Top of Given records

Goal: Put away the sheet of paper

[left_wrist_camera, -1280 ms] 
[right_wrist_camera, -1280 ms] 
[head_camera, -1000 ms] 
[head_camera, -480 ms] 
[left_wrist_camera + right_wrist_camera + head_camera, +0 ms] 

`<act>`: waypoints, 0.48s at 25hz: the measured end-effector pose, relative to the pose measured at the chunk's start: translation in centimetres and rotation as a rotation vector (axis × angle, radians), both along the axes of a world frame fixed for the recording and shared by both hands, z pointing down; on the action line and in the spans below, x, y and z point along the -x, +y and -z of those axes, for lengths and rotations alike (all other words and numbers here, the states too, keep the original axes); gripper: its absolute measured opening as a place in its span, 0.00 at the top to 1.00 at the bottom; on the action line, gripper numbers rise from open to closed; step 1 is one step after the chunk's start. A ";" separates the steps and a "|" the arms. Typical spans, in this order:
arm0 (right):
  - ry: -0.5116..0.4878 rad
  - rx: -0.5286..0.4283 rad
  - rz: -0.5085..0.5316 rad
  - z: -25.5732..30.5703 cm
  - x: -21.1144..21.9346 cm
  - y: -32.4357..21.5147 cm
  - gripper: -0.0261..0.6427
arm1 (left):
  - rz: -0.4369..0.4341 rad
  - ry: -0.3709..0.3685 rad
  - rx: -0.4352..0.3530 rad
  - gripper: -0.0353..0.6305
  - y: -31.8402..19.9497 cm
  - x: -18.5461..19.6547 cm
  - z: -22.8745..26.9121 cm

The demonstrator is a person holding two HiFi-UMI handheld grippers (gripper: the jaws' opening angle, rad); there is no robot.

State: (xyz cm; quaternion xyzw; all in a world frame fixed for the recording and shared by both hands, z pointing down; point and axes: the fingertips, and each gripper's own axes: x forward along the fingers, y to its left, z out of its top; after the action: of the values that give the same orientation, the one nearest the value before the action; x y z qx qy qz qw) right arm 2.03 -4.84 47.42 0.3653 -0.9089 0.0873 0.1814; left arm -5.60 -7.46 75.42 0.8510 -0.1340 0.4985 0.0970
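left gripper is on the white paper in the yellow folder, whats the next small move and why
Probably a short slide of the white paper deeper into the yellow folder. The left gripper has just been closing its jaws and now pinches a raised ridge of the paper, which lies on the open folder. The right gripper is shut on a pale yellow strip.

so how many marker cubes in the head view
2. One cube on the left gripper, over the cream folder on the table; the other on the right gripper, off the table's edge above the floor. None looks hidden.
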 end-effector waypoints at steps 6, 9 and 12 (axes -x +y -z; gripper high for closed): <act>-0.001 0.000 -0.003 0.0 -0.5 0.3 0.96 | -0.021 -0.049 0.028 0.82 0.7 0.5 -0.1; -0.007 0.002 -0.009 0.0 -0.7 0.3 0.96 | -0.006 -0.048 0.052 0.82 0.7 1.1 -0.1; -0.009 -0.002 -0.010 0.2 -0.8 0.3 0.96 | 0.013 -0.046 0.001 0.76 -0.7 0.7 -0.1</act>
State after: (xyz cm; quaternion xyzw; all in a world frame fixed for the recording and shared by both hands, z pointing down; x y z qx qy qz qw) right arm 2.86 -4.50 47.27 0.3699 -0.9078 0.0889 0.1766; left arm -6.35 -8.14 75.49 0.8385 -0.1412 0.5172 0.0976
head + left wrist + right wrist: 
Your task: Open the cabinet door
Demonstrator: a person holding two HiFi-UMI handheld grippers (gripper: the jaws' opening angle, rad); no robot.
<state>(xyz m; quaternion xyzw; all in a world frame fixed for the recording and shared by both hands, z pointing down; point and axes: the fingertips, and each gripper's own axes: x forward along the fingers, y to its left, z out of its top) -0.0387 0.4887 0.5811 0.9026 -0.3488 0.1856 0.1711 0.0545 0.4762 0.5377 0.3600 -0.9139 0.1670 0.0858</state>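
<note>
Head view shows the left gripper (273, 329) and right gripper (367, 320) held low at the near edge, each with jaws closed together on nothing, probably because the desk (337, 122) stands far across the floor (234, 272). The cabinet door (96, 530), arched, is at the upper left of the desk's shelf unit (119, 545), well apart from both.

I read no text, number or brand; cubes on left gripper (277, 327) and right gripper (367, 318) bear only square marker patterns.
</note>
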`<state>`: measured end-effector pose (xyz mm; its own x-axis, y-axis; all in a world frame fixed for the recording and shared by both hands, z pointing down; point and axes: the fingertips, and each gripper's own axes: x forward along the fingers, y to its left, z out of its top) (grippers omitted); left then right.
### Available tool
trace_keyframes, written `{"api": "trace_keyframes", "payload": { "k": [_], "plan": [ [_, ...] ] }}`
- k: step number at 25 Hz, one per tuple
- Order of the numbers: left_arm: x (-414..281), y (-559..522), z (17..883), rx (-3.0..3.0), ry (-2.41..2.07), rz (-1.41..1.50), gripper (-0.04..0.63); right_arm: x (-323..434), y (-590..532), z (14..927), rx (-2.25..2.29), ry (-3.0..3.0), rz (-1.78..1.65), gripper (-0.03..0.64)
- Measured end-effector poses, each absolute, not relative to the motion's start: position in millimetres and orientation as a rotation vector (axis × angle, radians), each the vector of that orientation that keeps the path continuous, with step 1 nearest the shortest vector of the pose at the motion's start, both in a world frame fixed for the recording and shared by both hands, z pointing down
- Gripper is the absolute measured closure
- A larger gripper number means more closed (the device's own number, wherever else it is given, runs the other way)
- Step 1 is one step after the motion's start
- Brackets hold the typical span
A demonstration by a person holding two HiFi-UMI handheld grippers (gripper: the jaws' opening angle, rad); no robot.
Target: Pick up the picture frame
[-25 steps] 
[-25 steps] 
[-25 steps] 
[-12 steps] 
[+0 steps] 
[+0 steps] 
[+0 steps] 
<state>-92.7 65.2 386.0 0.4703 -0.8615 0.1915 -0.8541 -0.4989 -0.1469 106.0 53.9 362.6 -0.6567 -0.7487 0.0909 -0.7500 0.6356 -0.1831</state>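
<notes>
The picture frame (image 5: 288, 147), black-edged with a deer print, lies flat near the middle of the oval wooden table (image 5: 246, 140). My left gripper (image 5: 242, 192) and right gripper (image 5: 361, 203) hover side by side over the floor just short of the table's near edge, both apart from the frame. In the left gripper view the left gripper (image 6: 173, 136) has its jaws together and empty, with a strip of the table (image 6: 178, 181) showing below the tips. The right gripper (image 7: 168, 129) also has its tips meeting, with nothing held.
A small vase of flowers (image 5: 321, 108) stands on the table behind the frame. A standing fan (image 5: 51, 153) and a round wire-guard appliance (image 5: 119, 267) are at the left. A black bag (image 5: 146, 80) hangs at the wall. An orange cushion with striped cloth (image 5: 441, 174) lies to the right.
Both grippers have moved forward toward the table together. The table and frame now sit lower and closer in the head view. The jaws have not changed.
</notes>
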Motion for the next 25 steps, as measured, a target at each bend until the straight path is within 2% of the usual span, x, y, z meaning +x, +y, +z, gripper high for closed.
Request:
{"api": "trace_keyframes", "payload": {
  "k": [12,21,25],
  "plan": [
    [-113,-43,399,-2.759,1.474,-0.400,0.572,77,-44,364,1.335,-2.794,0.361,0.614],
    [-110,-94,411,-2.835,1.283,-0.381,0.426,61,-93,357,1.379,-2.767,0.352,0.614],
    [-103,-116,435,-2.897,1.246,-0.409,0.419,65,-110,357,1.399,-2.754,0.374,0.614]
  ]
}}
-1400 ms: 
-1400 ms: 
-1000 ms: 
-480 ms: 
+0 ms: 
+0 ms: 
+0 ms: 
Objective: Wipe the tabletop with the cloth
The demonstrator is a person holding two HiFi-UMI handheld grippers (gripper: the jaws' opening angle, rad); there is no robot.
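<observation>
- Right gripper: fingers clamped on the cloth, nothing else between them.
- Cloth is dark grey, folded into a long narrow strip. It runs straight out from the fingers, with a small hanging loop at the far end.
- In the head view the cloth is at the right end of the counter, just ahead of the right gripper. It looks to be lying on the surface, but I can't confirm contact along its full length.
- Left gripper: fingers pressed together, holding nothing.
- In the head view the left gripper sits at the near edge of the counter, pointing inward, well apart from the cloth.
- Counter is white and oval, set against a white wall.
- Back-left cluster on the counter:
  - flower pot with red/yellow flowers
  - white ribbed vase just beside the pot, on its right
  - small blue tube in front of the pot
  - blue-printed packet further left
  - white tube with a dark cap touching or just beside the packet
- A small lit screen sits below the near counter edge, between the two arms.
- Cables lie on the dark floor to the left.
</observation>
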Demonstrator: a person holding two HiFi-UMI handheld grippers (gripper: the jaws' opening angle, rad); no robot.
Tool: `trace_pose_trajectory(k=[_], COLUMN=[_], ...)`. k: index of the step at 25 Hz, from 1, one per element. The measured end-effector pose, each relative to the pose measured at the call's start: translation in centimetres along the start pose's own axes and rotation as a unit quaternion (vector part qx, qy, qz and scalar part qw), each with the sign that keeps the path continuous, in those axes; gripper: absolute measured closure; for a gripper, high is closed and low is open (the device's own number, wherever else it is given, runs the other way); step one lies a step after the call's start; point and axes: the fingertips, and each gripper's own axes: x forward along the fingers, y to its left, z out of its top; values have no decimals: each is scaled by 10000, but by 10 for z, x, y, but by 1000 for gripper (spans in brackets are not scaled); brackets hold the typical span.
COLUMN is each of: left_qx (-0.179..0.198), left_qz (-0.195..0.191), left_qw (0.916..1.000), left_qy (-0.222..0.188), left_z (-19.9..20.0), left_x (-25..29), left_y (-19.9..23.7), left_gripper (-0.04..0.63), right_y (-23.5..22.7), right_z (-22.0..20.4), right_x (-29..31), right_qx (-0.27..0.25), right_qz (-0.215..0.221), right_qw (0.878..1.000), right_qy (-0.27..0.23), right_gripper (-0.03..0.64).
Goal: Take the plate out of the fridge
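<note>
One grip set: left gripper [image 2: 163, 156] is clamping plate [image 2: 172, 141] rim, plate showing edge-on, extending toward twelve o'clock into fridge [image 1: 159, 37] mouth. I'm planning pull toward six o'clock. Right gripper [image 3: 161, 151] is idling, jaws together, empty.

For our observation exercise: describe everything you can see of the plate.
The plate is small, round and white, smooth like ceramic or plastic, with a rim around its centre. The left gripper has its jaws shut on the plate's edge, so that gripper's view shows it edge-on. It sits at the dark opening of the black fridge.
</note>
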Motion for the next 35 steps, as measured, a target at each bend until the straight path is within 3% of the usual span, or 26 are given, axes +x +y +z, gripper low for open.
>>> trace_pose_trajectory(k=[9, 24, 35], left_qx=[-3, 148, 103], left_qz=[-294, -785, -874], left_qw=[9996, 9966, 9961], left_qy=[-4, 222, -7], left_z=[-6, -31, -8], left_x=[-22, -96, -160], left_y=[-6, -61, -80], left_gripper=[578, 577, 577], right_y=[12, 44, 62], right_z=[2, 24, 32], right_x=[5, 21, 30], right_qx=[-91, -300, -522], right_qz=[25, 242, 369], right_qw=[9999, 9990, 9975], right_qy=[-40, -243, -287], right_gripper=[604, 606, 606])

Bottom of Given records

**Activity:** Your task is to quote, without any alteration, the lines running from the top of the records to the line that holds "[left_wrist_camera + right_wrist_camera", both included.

**Solution:**
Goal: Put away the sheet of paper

[left_wrist_camera, -1280 ms] 
[right_wrist_camera, -1280 ms] 
[head_camera, -1000 ms] 
[head_camera, -480 ms] 
[left_wrist_camera + right_wrist_camera + head_camera, +0 ms] 

The output given here is complete.